(Source data)
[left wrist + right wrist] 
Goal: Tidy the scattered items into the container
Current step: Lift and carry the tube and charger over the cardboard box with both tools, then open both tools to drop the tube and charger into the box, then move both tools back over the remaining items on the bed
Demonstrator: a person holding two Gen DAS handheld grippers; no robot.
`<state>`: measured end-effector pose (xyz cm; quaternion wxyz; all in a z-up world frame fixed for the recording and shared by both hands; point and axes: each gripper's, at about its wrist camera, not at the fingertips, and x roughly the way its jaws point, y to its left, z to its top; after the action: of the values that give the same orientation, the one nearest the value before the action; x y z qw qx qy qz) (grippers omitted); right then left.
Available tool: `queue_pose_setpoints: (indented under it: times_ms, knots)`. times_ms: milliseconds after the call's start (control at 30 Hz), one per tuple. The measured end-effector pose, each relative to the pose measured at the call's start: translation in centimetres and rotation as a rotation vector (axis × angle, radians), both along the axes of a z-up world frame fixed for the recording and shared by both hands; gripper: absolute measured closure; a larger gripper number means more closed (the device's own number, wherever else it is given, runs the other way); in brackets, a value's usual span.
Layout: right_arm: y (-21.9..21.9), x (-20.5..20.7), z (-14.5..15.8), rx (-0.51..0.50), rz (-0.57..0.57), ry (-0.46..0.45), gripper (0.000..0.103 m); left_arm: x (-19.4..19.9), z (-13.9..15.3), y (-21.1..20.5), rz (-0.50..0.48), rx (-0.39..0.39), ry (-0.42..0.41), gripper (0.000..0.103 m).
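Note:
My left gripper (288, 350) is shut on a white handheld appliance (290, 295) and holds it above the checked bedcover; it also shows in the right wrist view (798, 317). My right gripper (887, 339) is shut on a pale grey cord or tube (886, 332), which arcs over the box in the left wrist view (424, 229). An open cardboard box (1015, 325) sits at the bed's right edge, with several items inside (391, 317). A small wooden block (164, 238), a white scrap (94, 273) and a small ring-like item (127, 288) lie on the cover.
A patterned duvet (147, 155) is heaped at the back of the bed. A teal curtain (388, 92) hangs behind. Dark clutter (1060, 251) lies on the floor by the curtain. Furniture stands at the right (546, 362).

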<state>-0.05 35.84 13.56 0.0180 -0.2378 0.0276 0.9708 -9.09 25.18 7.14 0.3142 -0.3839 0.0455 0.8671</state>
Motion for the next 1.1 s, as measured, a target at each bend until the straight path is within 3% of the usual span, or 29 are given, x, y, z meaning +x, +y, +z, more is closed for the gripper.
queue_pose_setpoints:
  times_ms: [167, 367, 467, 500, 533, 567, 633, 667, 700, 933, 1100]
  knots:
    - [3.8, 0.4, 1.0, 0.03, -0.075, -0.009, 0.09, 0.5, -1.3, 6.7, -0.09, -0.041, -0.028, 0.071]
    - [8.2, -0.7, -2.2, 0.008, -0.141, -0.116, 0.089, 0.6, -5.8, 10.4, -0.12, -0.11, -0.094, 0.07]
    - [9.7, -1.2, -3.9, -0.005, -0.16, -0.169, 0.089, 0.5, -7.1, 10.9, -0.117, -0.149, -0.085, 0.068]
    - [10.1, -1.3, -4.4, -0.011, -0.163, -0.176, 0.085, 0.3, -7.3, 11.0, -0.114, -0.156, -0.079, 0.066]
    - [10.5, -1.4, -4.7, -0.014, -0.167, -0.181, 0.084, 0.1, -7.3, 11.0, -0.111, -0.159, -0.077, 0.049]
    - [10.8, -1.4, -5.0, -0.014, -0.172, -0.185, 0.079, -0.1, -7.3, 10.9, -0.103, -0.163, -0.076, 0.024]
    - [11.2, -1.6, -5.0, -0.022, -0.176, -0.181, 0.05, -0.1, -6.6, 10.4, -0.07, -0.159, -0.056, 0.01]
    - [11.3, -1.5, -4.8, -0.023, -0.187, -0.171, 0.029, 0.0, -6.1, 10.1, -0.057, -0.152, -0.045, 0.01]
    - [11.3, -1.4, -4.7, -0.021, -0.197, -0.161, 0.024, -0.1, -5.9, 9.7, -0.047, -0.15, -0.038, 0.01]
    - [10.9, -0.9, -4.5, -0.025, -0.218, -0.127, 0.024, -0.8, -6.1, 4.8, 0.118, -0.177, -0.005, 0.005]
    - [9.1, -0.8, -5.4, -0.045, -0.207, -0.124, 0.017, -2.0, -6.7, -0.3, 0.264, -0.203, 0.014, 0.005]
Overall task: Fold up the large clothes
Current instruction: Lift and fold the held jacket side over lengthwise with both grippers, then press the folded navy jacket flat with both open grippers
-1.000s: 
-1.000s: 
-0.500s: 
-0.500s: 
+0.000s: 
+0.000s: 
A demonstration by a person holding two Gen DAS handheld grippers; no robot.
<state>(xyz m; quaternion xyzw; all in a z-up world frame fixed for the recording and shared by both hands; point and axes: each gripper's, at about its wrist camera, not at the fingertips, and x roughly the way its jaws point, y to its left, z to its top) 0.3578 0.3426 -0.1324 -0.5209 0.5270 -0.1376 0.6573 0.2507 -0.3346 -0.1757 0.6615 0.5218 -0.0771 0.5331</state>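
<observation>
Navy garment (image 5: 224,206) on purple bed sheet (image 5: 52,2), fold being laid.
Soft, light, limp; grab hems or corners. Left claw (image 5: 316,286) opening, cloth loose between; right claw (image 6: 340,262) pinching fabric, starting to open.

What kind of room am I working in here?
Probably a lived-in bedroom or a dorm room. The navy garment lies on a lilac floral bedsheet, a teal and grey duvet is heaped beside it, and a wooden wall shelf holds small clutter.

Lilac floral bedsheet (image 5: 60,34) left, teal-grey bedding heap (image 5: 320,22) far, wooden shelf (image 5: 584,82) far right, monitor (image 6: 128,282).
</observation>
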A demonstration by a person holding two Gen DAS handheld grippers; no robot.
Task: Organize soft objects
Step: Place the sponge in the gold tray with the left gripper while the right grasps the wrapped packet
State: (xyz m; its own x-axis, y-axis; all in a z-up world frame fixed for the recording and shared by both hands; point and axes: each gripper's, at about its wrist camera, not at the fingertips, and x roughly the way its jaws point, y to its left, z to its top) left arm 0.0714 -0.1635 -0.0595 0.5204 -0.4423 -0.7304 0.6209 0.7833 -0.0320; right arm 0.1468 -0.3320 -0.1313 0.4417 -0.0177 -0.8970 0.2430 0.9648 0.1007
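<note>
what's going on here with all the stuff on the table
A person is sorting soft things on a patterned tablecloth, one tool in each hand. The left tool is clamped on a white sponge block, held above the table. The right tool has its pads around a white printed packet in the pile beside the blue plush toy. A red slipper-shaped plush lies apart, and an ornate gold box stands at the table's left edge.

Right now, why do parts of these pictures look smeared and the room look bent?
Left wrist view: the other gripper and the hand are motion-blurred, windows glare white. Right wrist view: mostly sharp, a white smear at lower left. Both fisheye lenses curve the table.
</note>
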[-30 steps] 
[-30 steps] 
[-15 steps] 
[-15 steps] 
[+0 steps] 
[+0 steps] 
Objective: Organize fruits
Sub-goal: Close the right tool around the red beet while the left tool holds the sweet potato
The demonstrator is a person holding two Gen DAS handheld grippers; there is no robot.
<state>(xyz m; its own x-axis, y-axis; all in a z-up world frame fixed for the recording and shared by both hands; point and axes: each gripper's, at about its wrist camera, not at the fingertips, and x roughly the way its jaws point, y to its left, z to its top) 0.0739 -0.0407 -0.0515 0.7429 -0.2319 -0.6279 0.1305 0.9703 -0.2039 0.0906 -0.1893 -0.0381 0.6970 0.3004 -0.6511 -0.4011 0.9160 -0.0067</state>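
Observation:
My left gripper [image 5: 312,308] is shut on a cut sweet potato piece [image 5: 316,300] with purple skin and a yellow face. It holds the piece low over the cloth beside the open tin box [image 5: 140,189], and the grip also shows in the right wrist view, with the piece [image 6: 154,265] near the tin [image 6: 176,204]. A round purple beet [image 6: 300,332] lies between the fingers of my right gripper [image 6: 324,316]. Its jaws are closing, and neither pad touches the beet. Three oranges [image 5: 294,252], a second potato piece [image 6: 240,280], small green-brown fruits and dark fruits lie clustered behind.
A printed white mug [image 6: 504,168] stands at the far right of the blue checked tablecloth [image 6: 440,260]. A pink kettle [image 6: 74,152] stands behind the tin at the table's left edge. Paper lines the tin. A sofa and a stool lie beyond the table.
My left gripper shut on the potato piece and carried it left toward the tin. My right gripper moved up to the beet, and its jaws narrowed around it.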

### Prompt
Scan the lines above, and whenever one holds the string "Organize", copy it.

### Written solution
Task: Organize soft objects
Objective: Organize fruits

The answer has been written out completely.